Born in Boiany, Bukovina, he wrote a book called Auto-erotism: A Psychiatric Study of Onanism and Neurosis, first published in English in 1950. He is also credited with coining the term paraphilia to replace perversion. He analysed, among others, the psychoanalysts Otto Gross and A. S. Neill, as well as Freud's first biographer, Fritz Wittels. The latter paid tribute to "his strange ease in understanding", but commented that "The trouble with Stekel's analysis was that it almost invariably reached an impasse when the so-called negative transference grew stronger". His autobiography was published in 1950.
Stekel made significant contributions to symbolism in dreams, "as successive editions of The Interpretation of Dreams attest, with their explicit acknowledgement of Freud's debt to Stekel": "the works of Wilhelm Stekel and others...since taught me to form a truer estimate of the extent and importance of symbolism in dreams".
Considering obsessional doubts, Stekel said,
In anxiety the libido is transformed into organic and somatic symptoms; in doubt, the libido is transformed into intellectual symptoms. The more intellectual someone is, the greater will be the doubt component of the transformed forces.
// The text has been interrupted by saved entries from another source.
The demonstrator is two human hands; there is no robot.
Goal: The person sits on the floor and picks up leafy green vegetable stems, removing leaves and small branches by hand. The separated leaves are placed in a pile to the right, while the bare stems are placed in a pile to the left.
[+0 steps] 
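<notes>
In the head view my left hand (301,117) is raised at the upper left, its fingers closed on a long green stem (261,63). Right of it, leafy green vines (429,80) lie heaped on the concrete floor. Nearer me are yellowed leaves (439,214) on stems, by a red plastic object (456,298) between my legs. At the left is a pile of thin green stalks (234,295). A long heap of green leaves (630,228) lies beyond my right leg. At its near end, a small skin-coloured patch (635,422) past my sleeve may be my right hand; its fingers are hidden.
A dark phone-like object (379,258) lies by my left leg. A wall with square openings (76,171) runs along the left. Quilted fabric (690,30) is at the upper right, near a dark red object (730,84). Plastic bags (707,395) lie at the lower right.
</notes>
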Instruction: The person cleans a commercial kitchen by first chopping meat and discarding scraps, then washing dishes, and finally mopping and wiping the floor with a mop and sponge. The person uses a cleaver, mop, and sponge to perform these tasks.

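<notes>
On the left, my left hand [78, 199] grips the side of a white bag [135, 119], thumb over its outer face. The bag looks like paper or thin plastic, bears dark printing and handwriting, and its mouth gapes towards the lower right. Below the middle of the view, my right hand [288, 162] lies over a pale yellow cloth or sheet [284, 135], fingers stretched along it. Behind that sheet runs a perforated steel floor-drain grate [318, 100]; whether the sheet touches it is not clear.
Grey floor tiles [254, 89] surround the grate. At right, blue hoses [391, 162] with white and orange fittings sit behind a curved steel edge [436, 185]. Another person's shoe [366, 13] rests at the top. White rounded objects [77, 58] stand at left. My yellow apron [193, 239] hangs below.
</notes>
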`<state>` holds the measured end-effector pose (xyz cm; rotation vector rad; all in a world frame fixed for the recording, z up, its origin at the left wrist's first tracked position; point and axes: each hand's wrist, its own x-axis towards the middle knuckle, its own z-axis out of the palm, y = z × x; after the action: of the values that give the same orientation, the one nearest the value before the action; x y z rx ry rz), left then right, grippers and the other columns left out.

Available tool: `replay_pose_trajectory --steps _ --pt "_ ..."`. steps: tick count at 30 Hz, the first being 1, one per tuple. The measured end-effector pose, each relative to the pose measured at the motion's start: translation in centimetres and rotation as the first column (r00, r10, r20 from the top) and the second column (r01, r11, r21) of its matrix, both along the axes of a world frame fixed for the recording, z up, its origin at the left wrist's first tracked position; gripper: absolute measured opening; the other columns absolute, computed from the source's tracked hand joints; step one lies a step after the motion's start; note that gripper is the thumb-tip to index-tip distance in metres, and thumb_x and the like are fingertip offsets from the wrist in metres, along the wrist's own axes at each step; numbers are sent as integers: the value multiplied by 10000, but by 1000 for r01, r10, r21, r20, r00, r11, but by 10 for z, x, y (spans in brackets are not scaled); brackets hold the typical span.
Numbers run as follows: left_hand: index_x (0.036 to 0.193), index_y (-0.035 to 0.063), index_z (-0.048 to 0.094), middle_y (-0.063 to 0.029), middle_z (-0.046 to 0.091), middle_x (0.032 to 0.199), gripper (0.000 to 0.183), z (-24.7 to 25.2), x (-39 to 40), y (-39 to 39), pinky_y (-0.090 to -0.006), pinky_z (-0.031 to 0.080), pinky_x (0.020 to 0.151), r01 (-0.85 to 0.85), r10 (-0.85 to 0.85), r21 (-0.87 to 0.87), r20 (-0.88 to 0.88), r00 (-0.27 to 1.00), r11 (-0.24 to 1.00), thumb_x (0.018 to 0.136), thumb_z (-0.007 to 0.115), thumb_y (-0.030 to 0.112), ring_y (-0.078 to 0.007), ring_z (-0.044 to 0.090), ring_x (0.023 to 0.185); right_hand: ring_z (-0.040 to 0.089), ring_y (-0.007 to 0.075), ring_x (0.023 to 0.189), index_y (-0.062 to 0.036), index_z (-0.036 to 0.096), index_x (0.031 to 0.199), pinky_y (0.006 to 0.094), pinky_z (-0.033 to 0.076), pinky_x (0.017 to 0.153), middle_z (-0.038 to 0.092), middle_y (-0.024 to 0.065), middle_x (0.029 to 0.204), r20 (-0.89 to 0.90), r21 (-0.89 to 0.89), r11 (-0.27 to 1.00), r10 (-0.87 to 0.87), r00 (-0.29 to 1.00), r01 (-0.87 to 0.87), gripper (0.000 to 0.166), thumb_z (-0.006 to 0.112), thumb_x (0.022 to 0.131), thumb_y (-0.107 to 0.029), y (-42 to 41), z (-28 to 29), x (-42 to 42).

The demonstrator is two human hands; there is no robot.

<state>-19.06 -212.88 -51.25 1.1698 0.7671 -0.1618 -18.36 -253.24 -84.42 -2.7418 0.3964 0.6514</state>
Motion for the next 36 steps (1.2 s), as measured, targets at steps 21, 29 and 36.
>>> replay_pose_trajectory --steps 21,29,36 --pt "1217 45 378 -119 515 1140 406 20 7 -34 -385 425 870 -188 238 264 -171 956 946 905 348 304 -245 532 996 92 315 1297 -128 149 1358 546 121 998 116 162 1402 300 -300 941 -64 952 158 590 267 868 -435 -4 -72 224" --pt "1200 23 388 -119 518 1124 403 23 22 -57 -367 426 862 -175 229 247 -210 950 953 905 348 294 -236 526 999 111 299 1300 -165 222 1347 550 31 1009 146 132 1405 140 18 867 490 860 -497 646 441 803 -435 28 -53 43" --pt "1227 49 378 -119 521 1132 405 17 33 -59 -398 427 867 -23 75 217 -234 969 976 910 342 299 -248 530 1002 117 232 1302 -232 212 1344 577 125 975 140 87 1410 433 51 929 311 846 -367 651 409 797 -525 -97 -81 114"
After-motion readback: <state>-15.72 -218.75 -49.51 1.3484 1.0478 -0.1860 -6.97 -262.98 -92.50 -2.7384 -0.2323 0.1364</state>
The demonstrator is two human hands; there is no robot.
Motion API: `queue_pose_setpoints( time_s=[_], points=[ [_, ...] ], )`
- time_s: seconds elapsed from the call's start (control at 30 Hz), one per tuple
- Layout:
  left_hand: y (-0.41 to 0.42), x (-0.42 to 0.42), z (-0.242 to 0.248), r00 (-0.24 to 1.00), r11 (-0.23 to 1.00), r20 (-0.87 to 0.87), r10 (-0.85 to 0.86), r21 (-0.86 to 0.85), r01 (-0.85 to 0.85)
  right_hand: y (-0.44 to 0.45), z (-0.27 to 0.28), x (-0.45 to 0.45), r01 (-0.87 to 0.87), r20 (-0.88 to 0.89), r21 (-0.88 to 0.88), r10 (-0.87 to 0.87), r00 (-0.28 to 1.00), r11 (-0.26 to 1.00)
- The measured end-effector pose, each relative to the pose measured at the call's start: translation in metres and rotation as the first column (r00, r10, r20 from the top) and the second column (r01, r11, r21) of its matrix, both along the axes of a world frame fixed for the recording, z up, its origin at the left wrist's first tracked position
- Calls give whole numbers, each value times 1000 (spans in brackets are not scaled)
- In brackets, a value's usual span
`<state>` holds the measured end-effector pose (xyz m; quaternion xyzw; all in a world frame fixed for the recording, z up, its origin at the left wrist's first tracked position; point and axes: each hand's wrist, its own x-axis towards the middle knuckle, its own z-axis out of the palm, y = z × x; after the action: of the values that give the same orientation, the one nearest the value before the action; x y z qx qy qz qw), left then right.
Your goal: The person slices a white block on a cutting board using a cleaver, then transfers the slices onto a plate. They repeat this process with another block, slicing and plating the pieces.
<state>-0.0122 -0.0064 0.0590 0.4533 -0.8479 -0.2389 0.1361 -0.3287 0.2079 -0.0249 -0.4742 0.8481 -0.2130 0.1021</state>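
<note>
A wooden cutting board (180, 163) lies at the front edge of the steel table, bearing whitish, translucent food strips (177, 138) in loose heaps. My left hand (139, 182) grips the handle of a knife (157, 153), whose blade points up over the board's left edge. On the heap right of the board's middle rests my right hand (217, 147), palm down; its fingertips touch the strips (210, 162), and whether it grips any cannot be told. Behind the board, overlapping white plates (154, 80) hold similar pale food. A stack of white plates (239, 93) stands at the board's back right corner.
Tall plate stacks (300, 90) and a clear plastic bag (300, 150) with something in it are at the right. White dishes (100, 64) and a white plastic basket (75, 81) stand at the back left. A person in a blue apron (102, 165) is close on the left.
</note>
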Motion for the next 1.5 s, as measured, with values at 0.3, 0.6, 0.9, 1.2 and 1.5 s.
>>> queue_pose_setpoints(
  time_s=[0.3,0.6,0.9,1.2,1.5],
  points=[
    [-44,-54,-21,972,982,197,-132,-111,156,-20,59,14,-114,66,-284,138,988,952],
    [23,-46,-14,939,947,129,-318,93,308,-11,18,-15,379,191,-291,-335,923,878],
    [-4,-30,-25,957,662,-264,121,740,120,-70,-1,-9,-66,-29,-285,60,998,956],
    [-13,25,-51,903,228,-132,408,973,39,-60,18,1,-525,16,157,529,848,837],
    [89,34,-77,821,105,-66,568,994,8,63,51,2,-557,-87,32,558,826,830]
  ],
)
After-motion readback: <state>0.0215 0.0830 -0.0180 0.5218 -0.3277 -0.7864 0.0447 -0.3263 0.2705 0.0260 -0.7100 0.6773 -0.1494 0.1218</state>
Doubt becomes pleasure sublimated as intellectual achievement.
Stekel wrote one of a set of three early "Psychoanalytic studies of psychical impotence" referred to approvingly by Freud: "Freud had written a preface to Stekel's book". Related to this may be Stekel's "elaboration of the idea that everyone, and in particular neurotics, has a peculiar form of sexual gratification which is alone adequate".